Der Hauptfragebogen erfasste Namen, Geburtsdatum, Adresse, Konfession, Familienstand, den schulischen Werdegang, den erlernten, sowie den ausgeübten Beruf, den Wochenverdienst bzw. bei Arbeitslosigkeit die Art öffentlicher Unterstützung, die mit dem Kranken zusammenlebenden Angehörigen und den Versicherungsstand. Hatte man wirtschaftliche und bürokratische Angelegenheiten geregelt, wurde der „Trunksüchtige“ in die Hände ortsansässiger alkoholgegnerischer Vereine gegeben, die die weitere Betreuung übernahmen und der Fürsorgestelle Bericht erstatteten. Ein Übereinkommen mit der Polizeiverwaltung ermöglichte die Weitergabe von Namen Betroffener an die Armendirektion, die diese wiederum der Fürsorgestelle und den alkoholgegnerischen Vereinen meldete.



Im April 1913 übernahm die Stadtmission im Auftrag der Stadtgemeinde die Verwaltung der Fürsorgestelle. Die Stadtmission, welche sich seit ihrer Gründung im Jahr 1888 durch vielfältige karitative Tätigkeiten um mittellose Menschen kümmerte, vereinigte ihre Geschäftsstelle mit der Auskunfts- und Fürsorgestelle für Alkoholkranke. Der städtische Magistrat bezuschusste die Fürsorgestelle neben der Bereitstellung von Räumlichkeiten mit jährlich 1.500 bis 2.000 M. In den 20er Jahren des letzten Jahrhunderts wurden die meisten Bereiche der traditionellen Armenfürsorge noch ehrenamtlich durchgeführt. Den Fürsorgerinnen der Saalestadt wurden während der monatlich tagenden Besuchskommission „Trinker“ zugeteilt, denen sie Hausbesuche abstatteten, um sie zum abstinenten Leben zu bekehren oder um Betroffenen und deren Familien im alltäglichen Leben Hilfe, z. B. auch bei der Arbeitssuche, anzubieten.

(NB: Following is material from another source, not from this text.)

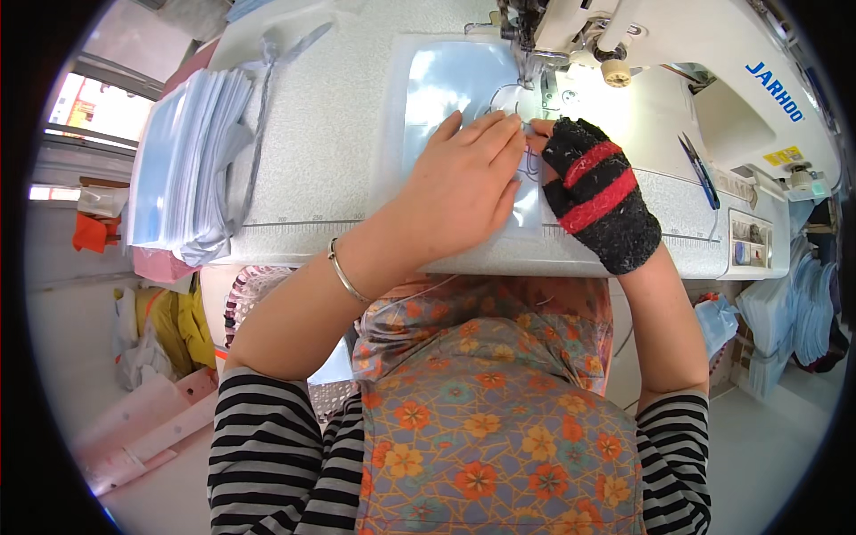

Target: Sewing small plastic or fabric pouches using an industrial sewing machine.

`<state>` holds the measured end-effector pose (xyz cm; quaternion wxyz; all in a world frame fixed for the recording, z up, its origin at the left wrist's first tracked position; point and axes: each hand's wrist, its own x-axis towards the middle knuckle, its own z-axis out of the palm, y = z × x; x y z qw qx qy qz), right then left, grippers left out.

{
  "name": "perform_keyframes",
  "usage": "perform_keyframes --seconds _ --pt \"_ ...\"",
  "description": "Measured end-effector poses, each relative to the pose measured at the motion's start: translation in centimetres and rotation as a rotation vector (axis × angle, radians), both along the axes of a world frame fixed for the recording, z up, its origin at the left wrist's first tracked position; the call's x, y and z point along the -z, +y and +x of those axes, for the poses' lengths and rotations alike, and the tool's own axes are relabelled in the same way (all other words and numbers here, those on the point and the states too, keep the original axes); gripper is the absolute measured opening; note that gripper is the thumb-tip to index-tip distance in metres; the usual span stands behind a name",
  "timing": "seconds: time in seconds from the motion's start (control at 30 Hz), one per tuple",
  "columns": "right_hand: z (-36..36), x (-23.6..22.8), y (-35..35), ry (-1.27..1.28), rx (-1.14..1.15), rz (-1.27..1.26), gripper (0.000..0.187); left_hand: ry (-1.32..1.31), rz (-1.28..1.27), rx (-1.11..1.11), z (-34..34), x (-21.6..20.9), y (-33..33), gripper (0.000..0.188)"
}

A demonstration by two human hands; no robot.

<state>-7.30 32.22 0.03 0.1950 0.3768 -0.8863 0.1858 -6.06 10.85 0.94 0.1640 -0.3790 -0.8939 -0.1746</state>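
A glossy light blue panel [459, 67] with a pale see-through border lies on the sewing machine bed, its far right part close under the needle area. My left hand [477, 174] is bare and rests flat on it, fingers stretched toward the round white patch [513, 100] with dark curved lines. Beside it, my right hand [602, 192] wears a black and red fingerless glove. Its bent fingertips close on the panel's right edge, just short of the needle; the glove hides part of the fingers. The white sewing machine [687, 53] stands over the far right side.
A thick stack of light blue pieces [183, 160] stands at the left, with a grey cloth strip [266, 98] beside it. Dark thread snips [700, 174] lie to the right. A small parts tray [751, 242] is set into the table's right end. More blue pieces [794, 308] hang beyond it.
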Motion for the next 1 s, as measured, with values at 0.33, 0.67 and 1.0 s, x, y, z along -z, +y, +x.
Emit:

Durch Prävention und Fürsorgemaßnahmen versuchte Halle bereits vor 100 Jahre dem Alkoholproblem entgegenzuwirken. Die Maßnahmen und Aktivitäten der halleschen Auskunfts- und Fürsorgestelle für Alkoholkranke waren sehr umfangreich – hier konnten sie nur stark verkürzt wiedergegeben werden.